What you are asked to do: Give back exactly the lines of the material below that start at the line containing "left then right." and end at the line containing "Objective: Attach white", and no others.

Information provided:

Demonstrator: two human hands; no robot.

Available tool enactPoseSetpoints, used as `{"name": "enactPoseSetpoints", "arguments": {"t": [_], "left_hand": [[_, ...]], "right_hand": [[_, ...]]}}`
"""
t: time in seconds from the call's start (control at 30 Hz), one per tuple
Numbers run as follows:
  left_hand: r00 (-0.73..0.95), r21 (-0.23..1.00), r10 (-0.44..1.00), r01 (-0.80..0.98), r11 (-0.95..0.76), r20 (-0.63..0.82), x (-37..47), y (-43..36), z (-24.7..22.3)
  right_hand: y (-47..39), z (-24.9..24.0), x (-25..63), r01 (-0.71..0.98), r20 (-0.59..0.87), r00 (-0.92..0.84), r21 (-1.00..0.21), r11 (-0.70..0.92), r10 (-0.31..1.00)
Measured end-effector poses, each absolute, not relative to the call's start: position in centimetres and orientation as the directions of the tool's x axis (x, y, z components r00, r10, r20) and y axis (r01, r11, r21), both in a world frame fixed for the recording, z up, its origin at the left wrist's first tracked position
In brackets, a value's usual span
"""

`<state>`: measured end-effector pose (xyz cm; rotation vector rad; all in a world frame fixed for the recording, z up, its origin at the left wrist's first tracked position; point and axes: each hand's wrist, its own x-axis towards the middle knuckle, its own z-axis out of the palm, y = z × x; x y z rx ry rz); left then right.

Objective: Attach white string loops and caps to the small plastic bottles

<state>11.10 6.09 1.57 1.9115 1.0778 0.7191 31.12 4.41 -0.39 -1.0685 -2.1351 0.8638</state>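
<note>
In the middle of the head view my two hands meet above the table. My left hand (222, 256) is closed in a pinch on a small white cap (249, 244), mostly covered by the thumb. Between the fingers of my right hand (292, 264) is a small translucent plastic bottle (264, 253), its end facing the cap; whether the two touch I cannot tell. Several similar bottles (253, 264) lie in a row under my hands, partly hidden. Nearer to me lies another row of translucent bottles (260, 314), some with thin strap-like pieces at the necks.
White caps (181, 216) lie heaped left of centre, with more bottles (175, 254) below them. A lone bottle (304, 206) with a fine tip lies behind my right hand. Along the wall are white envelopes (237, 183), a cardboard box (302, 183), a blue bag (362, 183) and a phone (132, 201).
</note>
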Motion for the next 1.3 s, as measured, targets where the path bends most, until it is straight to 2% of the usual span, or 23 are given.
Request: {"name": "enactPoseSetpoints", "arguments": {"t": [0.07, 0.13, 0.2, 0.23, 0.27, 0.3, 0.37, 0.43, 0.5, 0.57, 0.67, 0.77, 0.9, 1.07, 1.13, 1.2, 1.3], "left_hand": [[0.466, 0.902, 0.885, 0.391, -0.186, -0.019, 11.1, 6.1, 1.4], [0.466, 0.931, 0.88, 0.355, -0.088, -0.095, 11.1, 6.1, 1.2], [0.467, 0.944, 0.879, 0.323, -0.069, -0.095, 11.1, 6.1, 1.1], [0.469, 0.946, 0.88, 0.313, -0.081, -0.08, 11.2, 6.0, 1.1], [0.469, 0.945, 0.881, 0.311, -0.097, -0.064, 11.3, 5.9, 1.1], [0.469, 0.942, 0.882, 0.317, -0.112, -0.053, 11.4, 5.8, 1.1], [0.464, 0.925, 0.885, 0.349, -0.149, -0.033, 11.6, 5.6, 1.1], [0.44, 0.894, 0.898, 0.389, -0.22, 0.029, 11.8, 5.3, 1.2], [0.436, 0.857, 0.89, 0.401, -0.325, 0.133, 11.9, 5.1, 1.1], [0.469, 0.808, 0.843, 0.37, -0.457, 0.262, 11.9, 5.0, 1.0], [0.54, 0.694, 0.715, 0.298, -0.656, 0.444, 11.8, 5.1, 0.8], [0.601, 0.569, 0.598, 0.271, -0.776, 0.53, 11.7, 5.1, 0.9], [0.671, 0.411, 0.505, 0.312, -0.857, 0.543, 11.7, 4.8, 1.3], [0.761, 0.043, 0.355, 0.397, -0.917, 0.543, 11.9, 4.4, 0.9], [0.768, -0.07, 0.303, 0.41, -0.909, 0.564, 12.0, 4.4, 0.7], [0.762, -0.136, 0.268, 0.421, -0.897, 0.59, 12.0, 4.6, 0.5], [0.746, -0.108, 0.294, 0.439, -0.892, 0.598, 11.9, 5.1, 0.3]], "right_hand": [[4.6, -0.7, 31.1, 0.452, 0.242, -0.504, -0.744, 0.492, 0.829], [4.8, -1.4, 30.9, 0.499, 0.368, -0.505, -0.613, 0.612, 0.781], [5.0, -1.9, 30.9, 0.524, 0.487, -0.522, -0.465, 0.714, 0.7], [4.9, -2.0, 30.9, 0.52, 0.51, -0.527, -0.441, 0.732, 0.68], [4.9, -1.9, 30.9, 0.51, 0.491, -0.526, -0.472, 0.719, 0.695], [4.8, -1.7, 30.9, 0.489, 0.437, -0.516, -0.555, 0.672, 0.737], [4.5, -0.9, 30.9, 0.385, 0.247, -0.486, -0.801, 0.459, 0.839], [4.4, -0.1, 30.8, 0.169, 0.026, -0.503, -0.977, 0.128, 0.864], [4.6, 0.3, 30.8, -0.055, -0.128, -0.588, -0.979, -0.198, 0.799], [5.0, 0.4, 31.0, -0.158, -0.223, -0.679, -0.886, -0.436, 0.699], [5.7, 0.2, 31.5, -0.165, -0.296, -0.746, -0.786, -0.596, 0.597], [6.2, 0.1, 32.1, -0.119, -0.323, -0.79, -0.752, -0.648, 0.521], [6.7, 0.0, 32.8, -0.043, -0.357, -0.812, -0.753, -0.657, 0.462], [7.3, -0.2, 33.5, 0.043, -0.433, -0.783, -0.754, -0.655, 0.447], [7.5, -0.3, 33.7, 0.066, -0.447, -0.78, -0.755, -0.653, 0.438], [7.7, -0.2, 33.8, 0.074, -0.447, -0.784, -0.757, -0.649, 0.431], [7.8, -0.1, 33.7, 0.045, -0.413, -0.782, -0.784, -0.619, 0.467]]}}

Exercise response:
`<state>`: measured end-effector pose (xyz cm; rotation vector rad; all in a world frame fixed for the recording, z up, its origin at the left wrist's first tracked position; point and axes: each hand's wrist, its own x-axis towards the middle knuckle, its own z-axis out of the palm, y = z × x; x y z rx ry rz); left then right.

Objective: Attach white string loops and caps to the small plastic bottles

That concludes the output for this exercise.